Principle:Scikit learn contrib Imbalanced learn Cluster Based Oversampling
| Knowledge Sources | |
|---|---|
| Domains | Machine_Learning, Data_Preprocessing, Imbalanced_Learning |
| Last Updated | 2026-02-09 03:00 GMT |
Overview
An oversampling strategy that clusters the input space first, then applies SMOTE selectively within clusters that contain sufficient minority samples and are not already balanced.
Description
Cluster-based oversampling combines clustering with synthetic minority oversampling. The algorithm first partitions the data using KMeans, then evaluates each cluster's class balance. SMOTE is applied only within clusters that meet a balance threshold, ensuring synthetic samples are generated in meaningful regions of the feature space rather than in sparse or already-balanced areas.

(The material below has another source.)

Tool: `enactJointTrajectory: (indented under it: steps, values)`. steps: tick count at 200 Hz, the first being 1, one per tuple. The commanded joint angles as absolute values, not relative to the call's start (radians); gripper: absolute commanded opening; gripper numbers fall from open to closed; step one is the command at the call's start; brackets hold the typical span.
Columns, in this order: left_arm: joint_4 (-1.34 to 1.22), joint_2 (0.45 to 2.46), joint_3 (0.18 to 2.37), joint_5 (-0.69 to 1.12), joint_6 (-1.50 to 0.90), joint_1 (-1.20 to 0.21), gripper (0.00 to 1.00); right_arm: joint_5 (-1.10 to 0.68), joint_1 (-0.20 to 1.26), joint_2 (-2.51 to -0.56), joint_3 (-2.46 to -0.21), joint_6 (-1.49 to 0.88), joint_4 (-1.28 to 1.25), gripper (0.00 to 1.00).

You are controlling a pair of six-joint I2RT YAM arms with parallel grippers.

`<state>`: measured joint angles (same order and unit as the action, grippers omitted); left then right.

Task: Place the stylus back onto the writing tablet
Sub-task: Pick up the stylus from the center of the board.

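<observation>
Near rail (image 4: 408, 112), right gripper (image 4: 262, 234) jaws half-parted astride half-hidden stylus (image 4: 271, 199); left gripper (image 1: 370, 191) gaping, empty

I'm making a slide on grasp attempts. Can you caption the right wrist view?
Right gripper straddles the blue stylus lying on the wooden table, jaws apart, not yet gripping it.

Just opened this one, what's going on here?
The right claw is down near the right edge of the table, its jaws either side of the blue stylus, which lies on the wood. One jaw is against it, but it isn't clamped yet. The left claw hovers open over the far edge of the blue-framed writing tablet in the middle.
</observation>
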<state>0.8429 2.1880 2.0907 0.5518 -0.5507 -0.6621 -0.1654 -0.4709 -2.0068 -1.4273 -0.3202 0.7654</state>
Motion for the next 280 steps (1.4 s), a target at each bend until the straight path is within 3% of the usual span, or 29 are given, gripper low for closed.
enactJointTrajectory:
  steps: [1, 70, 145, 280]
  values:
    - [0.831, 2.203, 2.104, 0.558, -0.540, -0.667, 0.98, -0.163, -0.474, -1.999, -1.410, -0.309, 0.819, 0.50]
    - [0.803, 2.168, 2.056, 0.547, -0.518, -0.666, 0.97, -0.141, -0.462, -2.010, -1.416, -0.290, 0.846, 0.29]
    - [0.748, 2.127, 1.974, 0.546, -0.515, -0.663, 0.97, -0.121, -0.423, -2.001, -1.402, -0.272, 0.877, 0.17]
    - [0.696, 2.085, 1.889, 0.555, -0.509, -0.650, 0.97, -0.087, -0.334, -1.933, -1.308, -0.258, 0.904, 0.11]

This prevents the generation of noisy synthetic samples in regions dominated by majority class instances and focuses oversampling in clusters where minority samples genuinely exist.
Usage
Use this principle when:
- The minority class is distributed across distinct sub-clusters
- Standard SMOTE generates noisy samples between distant minority regions
- The data has a natural cluster structure
- Reducing synthetic noise is more important than maximizing minority coverage
Theoretical Basis
- Cluster all data using KMeans
- Filter clusters: keep only those where minority density exceeds a threshold
- Distribute synthetic sample generation across filtered clusters proportional to their minority density
- Apply SMOTE within each selected cluster
# Abstract KMeans-SMOTE algorithm (NOT real implementation)
clusters = KMeans(n_clusters=k).fit_predict(X)
for cluster_id in unique(clusters):
minority_ratio = count_minority(cluster_id) / count_all(cluster_id)
if minority_ratio >= cluster_balance_threshold:
n_synthetic = proportional_allocation(cluster_id)
apply_smote_in_cluster(cluster_id, n_synthetic)